Our interpreter is complete enough to execute select statements. For instance, we can compute the latitude distance from Berkeley for all other cities, ordered by their longitude.
>>> env = {"cities": cities}
>>> select = Select("name, 60*abs(latitude-38) as distance",
"cities", "name != 'Berkeley'", "-longitude")
>>> for row in select.execute(env):
print(row)
Row(name='Minneapolis', distance=300)
Row(name='Cambridge', distance=240)
The example above is equivalent to the following SQL statement.
sqlite> select name, 60*abs(latitude-38) as distance
...> from cities where name != "Berkeley" order by -longitude;
Minneapolis|420
Cambridge|240
We can also store this resulting table in the environment and join it with the cities table, retrieving the longitude for each city.
>>> env["distances"] = list(select.execute(env))
>>> joined = Select("cities.name as name, distance, longitude", "cities, distances",
"cities.name == distances.name", None)
>>> for row in joined.execute(env):
print(row)
Row(name='Cambridge', distance=240, longitude=71)
Row(name='Minneapolis', distance=300, longitude=93)
The example above is equivalent to the following SQL statement.
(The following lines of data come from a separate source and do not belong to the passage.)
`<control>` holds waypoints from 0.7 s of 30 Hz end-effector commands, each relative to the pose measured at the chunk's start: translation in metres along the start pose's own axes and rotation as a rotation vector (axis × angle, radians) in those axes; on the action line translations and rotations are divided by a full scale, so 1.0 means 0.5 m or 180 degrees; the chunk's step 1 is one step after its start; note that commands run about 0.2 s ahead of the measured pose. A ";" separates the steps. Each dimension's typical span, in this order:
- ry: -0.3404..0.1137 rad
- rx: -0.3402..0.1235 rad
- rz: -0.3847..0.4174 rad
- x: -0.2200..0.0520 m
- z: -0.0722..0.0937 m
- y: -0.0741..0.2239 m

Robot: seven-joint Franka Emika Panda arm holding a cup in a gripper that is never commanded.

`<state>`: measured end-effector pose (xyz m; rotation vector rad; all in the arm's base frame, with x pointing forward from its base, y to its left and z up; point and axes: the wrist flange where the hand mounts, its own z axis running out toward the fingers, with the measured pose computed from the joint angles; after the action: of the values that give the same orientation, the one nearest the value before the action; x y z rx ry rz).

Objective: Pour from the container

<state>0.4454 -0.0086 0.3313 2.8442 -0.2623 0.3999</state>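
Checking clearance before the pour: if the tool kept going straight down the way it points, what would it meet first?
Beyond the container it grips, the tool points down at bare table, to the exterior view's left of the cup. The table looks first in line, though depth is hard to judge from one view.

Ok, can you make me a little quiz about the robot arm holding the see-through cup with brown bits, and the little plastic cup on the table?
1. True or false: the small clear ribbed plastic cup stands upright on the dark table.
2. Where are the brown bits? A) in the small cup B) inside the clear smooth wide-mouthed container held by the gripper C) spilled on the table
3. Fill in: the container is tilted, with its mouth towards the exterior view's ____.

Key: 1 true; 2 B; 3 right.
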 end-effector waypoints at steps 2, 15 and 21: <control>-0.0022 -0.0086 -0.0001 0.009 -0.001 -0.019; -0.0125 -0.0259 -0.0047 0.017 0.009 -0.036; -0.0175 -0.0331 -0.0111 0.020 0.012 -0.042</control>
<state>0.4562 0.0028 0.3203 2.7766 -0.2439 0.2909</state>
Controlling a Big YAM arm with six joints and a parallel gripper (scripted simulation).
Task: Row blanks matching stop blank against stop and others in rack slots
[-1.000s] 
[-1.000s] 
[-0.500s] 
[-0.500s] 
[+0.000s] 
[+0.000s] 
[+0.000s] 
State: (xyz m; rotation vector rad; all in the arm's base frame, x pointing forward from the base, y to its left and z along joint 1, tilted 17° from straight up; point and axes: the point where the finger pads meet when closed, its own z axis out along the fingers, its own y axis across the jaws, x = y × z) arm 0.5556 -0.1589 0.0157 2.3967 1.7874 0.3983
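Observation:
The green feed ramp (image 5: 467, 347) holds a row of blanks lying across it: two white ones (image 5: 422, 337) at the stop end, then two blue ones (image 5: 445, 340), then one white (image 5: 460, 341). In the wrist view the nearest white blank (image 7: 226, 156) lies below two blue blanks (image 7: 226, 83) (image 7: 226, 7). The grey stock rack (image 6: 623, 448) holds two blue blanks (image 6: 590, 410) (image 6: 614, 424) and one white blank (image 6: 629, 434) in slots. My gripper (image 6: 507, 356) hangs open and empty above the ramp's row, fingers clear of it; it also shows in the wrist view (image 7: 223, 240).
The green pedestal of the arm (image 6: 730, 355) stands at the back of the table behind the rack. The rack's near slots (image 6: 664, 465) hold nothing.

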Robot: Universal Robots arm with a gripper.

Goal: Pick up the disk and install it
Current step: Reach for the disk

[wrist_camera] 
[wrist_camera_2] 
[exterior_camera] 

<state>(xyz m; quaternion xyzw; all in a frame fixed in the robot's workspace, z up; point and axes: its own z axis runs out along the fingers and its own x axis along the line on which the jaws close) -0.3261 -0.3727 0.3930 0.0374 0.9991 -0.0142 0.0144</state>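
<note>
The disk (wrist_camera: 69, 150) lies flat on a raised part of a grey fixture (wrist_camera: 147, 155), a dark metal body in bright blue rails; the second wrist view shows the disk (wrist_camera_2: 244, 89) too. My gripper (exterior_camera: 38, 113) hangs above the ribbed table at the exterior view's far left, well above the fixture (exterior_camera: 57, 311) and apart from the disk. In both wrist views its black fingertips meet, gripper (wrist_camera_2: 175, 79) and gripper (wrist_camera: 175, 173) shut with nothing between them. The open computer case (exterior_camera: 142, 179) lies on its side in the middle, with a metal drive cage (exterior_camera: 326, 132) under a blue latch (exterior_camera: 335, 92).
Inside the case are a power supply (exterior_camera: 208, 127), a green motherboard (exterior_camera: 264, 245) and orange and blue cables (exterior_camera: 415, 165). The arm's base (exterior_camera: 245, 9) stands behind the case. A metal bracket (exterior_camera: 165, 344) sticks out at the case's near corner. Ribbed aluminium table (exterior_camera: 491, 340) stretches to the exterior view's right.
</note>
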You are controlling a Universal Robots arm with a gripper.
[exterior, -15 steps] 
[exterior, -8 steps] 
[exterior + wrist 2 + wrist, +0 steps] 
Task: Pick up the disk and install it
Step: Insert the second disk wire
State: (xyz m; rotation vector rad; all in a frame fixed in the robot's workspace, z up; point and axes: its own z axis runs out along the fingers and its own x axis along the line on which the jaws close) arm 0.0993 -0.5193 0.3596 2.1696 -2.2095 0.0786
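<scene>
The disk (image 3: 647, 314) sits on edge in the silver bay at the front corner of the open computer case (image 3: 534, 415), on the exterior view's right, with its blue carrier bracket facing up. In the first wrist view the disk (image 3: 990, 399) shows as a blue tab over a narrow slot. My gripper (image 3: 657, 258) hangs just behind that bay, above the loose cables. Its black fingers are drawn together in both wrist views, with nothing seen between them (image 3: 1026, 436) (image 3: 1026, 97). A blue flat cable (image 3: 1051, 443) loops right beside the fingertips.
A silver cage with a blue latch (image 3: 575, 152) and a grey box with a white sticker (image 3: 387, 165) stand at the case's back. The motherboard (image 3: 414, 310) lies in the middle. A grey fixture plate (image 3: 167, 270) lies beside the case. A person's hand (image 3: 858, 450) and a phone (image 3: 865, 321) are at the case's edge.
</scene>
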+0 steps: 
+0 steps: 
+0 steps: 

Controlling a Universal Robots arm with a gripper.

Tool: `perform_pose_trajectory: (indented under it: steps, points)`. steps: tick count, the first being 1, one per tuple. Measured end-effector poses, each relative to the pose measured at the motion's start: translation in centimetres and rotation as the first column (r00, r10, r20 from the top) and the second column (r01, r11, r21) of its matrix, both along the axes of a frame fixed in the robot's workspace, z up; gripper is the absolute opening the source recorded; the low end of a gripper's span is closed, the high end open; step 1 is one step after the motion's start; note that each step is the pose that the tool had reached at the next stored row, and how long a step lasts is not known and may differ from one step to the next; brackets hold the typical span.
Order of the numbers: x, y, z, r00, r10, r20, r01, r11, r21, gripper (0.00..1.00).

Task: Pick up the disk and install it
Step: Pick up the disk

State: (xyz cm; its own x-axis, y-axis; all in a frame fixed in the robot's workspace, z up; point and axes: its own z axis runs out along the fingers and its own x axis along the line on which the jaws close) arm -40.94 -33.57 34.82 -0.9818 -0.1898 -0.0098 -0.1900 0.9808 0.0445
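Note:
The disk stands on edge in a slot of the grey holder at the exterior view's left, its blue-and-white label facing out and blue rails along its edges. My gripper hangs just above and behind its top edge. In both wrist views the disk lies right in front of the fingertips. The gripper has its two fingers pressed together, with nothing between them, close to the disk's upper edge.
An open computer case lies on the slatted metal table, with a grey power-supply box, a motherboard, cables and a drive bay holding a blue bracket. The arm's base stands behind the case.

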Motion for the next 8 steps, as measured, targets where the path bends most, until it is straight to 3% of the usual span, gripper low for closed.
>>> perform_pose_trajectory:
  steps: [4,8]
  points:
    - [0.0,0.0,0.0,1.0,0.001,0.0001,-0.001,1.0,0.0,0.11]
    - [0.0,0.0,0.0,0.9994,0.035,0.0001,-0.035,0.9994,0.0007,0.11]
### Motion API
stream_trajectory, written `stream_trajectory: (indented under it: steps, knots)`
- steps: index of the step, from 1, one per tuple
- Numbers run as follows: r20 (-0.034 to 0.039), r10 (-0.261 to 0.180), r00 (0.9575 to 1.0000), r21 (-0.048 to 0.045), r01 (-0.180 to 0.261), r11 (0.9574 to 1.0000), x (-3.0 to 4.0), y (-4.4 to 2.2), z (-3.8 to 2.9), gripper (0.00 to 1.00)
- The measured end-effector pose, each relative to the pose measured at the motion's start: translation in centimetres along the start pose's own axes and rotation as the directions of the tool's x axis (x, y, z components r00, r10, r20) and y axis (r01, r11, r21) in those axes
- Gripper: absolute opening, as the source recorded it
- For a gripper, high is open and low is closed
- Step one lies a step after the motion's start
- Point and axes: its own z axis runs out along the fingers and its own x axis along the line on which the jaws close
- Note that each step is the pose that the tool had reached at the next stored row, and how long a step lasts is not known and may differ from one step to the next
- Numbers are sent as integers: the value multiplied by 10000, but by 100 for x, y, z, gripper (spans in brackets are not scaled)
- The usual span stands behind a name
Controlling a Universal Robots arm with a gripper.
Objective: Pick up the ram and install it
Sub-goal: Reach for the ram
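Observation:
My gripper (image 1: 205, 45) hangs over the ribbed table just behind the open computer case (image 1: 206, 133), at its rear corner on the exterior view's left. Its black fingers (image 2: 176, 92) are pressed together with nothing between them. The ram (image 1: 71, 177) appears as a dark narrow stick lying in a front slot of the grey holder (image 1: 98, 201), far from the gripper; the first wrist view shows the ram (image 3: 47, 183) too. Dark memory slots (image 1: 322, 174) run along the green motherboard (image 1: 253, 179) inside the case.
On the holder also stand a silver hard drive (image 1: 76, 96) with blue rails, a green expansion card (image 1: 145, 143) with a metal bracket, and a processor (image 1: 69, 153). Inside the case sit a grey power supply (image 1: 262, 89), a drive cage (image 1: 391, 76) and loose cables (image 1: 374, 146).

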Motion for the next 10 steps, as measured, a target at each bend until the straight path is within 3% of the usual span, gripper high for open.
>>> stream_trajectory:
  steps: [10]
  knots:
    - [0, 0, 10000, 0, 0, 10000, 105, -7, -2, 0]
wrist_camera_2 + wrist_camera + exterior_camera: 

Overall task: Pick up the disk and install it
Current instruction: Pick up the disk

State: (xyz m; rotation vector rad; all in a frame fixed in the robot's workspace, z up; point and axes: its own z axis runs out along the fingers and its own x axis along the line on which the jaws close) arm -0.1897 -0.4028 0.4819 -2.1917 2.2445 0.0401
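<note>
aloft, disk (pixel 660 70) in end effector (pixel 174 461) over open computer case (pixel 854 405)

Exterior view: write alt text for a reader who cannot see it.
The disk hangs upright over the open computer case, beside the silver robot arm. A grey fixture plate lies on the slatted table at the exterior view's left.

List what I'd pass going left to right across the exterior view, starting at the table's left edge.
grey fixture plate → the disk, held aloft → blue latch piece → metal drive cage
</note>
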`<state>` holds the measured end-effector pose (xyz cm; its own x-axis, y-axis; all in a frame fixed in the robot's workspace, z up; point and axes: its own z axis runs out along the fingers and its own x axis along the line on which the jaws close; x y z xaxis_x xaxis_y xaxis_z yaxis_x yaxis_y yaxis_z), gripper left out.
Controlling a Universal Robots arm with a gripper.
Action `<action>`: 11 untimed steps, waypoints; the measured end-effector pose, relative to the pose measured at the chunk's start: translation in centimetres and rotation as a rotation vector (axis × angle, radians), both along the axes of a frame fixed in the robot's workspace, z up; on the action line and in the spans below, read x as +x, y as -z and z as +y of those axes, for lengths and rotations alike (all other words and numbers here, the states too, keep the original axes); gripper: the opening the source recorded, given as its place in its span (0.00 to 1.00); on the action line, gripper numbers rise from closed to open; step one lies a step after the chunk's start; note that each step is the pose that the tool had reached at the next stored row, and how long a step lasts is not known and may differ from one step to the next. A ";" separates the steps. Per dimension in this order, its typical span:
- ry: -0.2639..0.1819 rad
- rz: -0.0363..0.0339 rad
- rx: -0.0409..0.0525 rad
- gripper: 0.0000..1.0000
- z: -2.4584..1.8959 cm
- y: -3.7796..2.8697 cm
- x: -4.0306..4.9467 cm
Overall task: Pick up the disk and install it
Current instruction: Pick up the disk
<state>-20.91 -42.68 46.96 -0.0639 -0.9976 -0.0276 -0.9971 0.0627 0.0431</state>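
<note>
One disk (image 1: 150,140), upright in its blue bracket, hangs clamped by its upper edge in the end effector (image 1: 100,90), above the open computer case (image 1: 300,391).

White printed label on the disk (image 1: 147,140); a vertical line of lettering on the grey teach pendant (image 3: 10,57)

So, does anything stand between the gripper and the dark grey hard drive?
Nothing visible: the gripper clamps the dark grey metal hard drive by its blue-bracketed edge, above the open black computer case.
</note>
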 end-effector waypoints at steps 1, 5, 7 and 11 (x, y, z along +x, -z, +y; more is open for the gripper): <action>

sqlite> select cities.name as name, distance, longitude
...> from cities, distances where cities.name = distances.name;
Cambridge|240|71
Minneapolis|420|93
The full sql example program also contains a simple parser for select statements, as well as execute methods for create table and union. The interpreter can correctly execute all SQL statements included within the text so far. While this simple interpreter only implements a small amount of the full Structured Query Language, its structure demonstrates the relationship between sequence processing operations and query languages.
Query Plans. Declarative languages describe the form of a result, but do not explicitly describe how that result should be computed. This interpreter always joins, filters, orders, and then projects the input rows in order to compute the result rows. However, more efficient ways to compute the same result may exist, and query interpreters are free to choose among them. Choosing efficient procedures for computing query results is a core feature of database systems.
For example, consider the final select statement above. Rather than computing the join of cities and distances and then filtering the result, the same result may be computed by first sorting both tables by the name column and then joining only the rows that have the same name in a linear pass through the sorted tables. When tables are large, efficiency gains from query plan selection can be substantial.